— Кажется, затих култук. — Петухов заглянул в один иллюминатор, в другой и объявил: — Чайка села на воду — жди хорошую погоду.
— Ну, тогда благополучного плавания вам...
— Добро и тебе, Виктор. Скоро застучал наш дизель, и мы вышли из бухты Бабушка. Большой Колокольный и Малый охватывали каменными тисками кусок Байкала.

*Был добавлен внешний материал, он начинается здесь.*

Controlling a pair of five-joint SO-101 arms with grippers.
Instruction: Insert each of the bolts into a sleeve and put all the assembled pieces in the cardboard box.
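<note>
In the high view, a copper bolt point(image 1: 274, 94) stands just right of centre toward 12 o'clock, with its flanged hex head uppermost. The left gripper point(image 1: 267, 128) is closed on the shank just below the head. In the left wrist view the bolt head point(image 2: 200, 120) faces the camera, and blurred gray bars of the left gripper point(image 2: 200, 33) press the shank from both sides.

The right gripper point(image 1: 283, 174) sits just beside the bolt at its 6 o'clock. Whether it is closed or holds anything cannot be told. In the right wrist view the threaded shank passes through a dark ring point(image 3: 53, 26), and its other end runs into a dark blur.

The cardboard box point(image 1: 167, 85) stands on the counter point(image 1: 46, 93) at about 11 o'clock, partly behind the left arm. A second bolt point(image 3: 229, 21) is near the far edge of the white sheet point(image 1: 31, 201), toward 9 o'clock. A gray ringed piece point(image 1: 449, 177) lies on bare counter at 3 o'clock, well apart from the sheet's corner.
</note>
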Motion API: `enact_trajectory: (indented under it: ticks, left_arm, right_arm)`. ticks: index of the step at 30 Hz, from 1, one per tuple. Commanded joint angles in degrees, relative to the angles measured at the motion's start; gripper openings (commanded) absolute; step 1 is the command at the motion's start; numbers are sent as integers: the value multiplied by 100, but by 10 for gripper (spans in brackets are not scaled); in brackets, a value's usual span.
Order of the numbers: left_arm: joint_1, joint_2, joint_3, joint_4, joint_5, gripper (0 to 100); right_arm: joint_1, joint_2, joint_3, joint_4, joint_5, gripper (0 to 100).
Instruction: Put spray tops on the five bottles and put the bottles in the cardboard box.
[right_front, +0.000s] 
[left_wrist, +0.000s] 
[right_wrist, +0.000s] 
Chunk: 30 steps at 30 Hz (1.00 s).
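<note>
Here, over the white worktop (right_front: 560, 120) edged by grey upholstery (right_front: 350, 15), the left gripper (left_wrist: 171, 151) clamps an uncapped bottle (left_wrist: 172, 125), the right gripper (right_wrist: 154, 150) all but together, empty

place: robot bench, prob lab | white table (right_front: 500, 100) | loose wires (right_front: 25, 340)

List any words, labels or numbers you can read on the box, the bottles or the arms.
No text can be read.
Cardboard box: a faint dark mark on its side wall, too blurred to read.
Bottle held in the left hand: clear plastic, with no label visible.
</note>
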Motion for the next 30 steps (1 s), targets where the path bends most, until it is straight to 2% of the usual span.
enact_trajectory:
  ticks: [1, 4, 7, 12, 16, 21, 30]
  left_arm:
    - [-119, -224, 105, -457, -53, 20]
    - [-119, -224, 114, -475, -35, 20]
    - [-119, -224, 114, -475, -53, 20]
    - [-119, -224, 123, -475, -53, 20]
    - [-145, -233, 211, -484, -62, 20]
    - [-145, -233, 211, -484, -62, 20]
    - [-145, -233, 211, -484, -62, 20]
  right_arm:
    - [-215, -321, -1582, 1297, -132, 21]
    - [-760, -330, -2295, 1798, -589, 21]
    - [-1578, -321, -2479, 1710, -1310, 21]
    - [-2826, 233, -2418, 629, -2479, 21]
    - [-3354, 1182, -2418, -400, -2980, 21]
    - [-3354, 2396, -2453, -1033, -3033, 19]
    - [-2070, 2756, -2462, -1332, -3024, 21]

Отраженные в чистой воде скалы казались мощными клешнями каменного гиганта, который припал к воде, чтобы играючи расправиться с нашим утлым суденышком. Но за нами следовала «Формика». Лодка Ручьева перерезала отражение скал, и клешни резиново заколебались на одном месте. Вода Байкала не терпела чужеродного вмешательства, отражая берега до последней травинки и камушка.
И все-таки озеро не могло отбиться само до конца от нашественных следов. Мы проплывали мимо забитых топляками, корьем и мусором устий нерестовых речек. Отмечали выжженные пятна тайги на крутобоких берегах. Подходили к рефрижератору «Михаил Калинин», который вез в Хужирский рыбозавод из Култука селедку с Тихого океана — на омуля-то запрет, и тоже не от хорошей жизни. Мы наблюдали тягучие дымы из высоких труб целлюлозного комбината, далеко ощущая смрадный запах отстоев. А кругом по берегам белели ободранные прибоем бревна — остатки разбитых плотов. И, глядя на эти обломки мощных плавучих сигар, мы начали понимать, как наш подзащитный умеет гневаться. Ему ничего не стоит расколотить плот в десять тысяч кубических метров древесины: А уж про нашу дору и говорить нечего... Ее потрепало под Бугульдейкой, стукнуло о скалу в бухте Ая, а потом у Ольхонских Ворот мы наскочили на топляк. От малейшей волны наша посудина начинала скрипеть всеми суставами и грузнеть на глазах.
«Не хватает нам только сармы, — бурчал Петухов, озирая верхушки голобоких гольцов. — Тут и конец будет нашему плаванию».
В Малом море, сразу после Ольхонских Ворот, мы не на шутку стали ждать эту самую знаменитую сарму. Хотя был полный штиль, над гольцами выстраивались подозрительные облака. И наша тройка расценила тихую погоду как затишье перед бурей.
О сарме, свирепом ветре, именуемом в других местах побережья «горной», мы были немало наслышаны и даже видели, как налетел он внезапно с материка в устье Большой Голоустной, подхватил дюралевую лодку «Прогресс» и швырнул ее в море метров на пятьдесят. Тогда наша дора была пришвартована в надежном месте. А теперь мы шли посреди Малого моря под прицелом знаменитой пади, название которой перенял ветер, дующий из ее жерла.